Beltracchi, grand faussaire du XXIe siècle : un faux air de génie

Wolfgang Beltracchi n'a pas seulement reproduit des toiles de grands maîtres, il en a créé de toutes pièces ! Abusant experts et collectionneurs, la canaille du pinceau a mis le marché de l'art sens dessus dessous.

Par Lorraine Rossignol

Publié le 10 août 2013 à 00h00

Mis à jour le 08 décembre 2020 à 05h03

Il faut dire que Wolfgang Beltracchi présentait bien. L'ancien hippie amateur de haschich et de LSD, aujourd'hui âgé de 62 ans, affichait crânement crinière blond cendré et bouc à la Richelieu. Avec sa petite fortune – au minimum 16 millions d'euros, sans doute beaucoup plus, placés dans des dizaines de comptes bancaires –, lui et sa femme roulaient en Jaguar, fréquentaient les plus beaux palaces du globe, quand ils ne profitaient pas de leurs superbes villas de la Forêt-Noire et de l'Hérault, de leur appartement d'Andorre ou de leur yacht.

L'intelligence manipulatrice de Beltracchi, tout à la fois méticuleuse et audacieuse, l'avait poussé à mettre au point un scénario romanesque. Lui, fils d'un modeste restaurateur de tableaux d'église – lequel, pour arrondir ses fins de mois, reproduisait des Rembrandt ou des Picasso qu'il vendait ensuite en tant que copies de maître –, ne tarda pas, devenu adulte, à marcher dans les pas de son père, à cette différence près : les toiles qu'il se mit à exécuter à son tour avec brio étaient présentées comme des originaux, sur les marchés aux puces où il allait les vendre le dimanche.
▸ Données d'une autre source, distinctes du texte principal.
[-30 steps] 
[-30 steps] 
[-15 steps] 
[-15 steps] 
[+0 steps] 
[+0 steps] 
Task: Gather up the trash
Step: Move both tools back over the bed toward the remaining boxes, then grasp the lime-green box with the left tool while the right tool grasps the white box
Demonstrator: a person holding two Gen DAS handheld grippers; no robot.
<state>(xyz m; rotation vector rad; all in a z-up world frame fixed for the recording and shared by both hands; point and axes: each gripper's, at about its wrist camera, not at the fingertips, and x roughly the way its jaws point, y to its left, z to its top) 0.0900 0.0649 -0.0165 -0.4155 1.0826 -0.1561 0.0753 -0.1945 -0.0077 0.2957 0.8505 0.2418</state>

Quant à Hélène Beltracchi (dont il prit le nom après l'avoir épousée), assistante dentaire, fille d'un conducteur de poids lourds et d'une femme de ménage, elle est saisie, lorsqu'ils se rencontrent en 1992, par son charisme, impressionnée par son talent. Très vite, le couple s'associe…
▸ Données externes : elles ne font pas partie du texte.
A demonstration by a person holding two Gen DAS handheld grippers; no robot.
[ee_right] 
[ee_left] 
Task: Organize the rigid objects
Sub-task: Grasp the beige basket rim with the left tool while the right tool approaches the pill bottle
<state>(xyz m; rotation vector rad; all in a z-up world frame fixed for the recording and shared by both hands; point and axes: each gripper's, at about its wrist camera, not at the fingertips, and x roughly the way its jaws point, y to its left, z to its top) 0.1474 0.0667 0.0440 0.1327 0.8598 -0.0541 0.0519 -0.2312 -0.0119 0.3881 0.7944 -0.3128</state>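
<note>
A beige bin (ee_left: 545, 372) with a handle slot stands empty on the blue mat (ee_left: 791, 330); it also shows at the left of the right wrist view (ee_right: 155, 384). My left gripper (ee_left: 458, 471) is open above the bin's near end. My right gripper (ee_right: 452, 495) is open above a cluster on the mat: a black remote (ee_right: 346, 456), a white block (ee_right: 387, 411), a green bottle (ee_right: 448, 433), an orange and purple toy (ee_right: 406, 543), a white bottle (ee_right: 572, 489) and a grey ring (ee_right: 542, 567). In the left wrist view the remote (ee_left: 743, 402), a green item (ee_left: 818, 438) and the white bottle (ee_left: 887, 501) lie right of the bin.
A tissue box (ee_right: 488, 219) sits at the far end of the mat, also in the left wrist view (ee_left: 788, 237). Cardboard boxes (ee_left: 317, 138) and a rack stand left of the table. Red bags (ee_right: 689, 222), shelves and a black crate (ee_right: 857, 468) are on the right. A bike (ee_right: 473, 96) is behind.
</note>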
Avec cet incroyable toupet : les œuvres qu'ils écoulent bientôt sur le marché de l'art sont inédites. Elles n'ont jamais été peintes par leur auteur, mais « auraient pu » l'être. Toute la hardiesse et l'habileté de ce qui deviendra « l'affaire Beltracchi » est là, dans ce conditionnel passé. Au lieu de peindre, comme les autres faussaires, des copies d'œuvres ayant existé mais dont on a perdu la trace tout en ayant une idée précise de ce qu'elles figuraient, Wolfgang Beltracchi imagine des toiles que les artistes qu'il a choisi d'imiter auraient pu concevoir.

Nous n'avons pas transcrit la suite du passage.